World·Analysis

China and Russia try to skewer Biden's attempt to restore leader-of-the-free-world role

The authoritarians struck back this week at U.S. President Joe Biden, who has promised to renew traditional democratic alliances that have frayed in recent years. China and Russia set out to prove the world has changed — and to diminish Biden, his country and its democracy.

U.S. president vows to embrace traditional U.S. foreign policy.
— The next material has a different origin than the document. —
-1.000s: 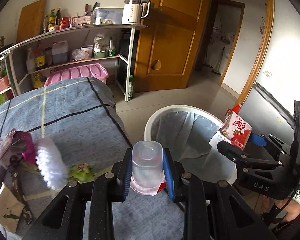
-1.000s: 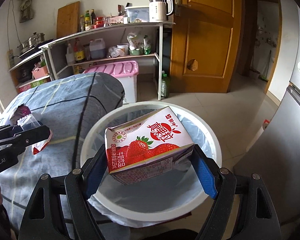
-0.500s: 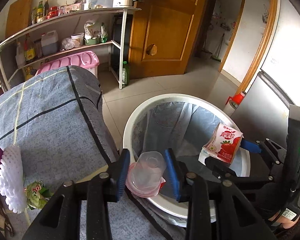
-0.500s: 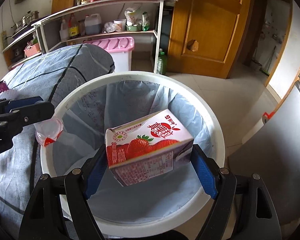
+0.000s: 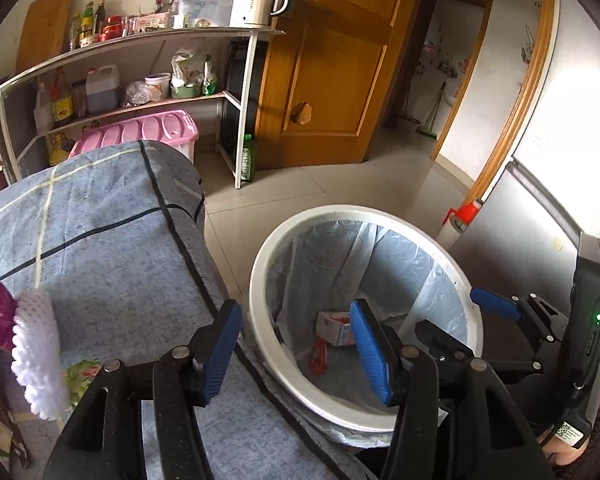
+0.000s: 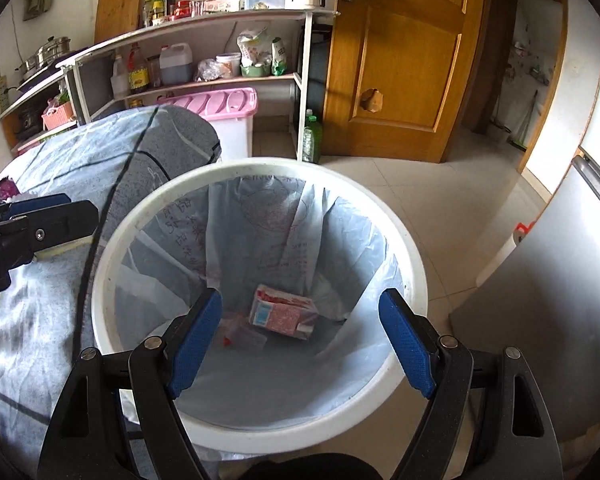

China and Russia argue those days are over

In a long tirade against the U.S., during which he insisted journalists be present to record it, Chinese official Yang Jiechi belittled the country as a fading democratic power. (Frederic J. Brown/Reuters)

Joe Biden promised to restore a more familiar mentality in American foreign policy after his predecessor spent four years deriding the U.S.'s traditional democratic allies as trade cheats and deadbeats.

Biden's proposed approach involved renewing a leader-of-the-free-world ethos from the last century to rally democratic friends against this century's authoritarians.

This week, the authoritarians hit back.

On successive days, the U.S.'s two biggest geopolitical rivals, China and Russia, lashed out at Biden and the country he leads.

Some analysts view it as an effort from those countries to establish terms for the relationship during Biden's four-year mandate.

"When you are dealing with a new partner, you want to test them out, first and foremost," said Lynette Ong, a China expert at the University of Toronto.

"Secondly, you want to show your strength."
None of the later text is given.